= Work required =
Print the listing exactly as it stands, and skip any pictures in it.

= Input data =
+++

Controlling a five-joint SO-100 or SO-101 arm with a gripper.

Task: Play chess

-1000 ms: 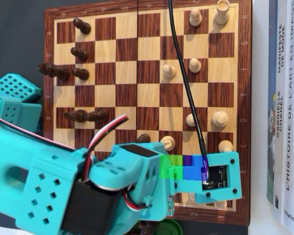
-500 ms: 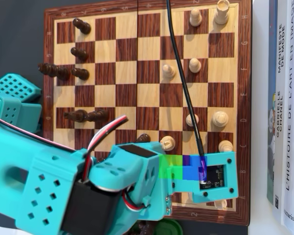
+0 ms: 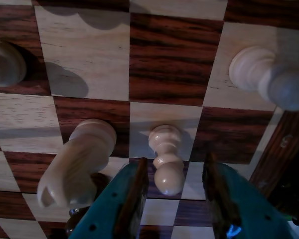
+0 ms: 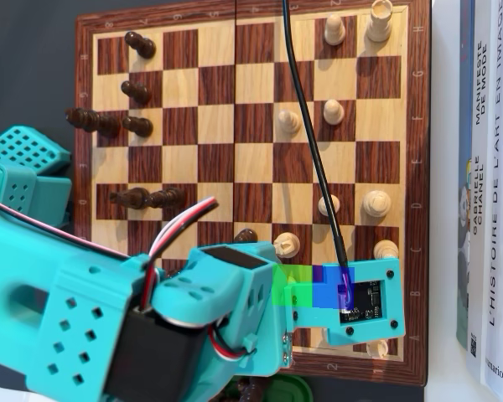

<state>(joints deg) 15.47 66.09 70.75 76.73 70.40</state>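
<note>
My gripper [image 3: 173, 191] is spread wide over the board [image 4: 251, 163], a light pawn [image 3: 167, 159] standing between my fingers [image 3: 132, 196], touching neither. A larger light piece [image 3: 77, 162] leans just outside my left finger in the wrist view; another light piece [image 3: 266, 74] stands ahead to the right. The surface is glossy wood, dark and pale squares, with a dark border. In the overhead view books [image 4: 490, 184] lie beside the board's right edge; dark pieces [image 4: 138, 126] sit far left.
</note>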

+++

= Output of the exercise =
Controlling a five-joint SO-100 or SO-101 arm with a gripper.

Task: Play chess

-1000 ms: 
-500 ms: 
+0 ms: 
+0 ms: 

<state>(joints deg) 15.47 66.09 70.75 76.73 70.40</state>
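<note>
My gripper [image 3: 173, 191] is spread wide over the board [image 4: 251, 163], a light pawn [image 3: 167, 159] standing between my fingers [image 3: 132, 196], touching neither. A larger light piece [image 3: 77, 162] leans just outside my left finger in the wrist view; another light piece [image 3: 266, 74] stands ahead to the right. The surface is glossy wood, dark and pale squares, with a dark border. In the overhead view books [image 4: 490, 184] lie beside the board's right edge; dark pieces [image 4: 138, 126] sit far left.
</note>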

No additional lines are needed for this answer.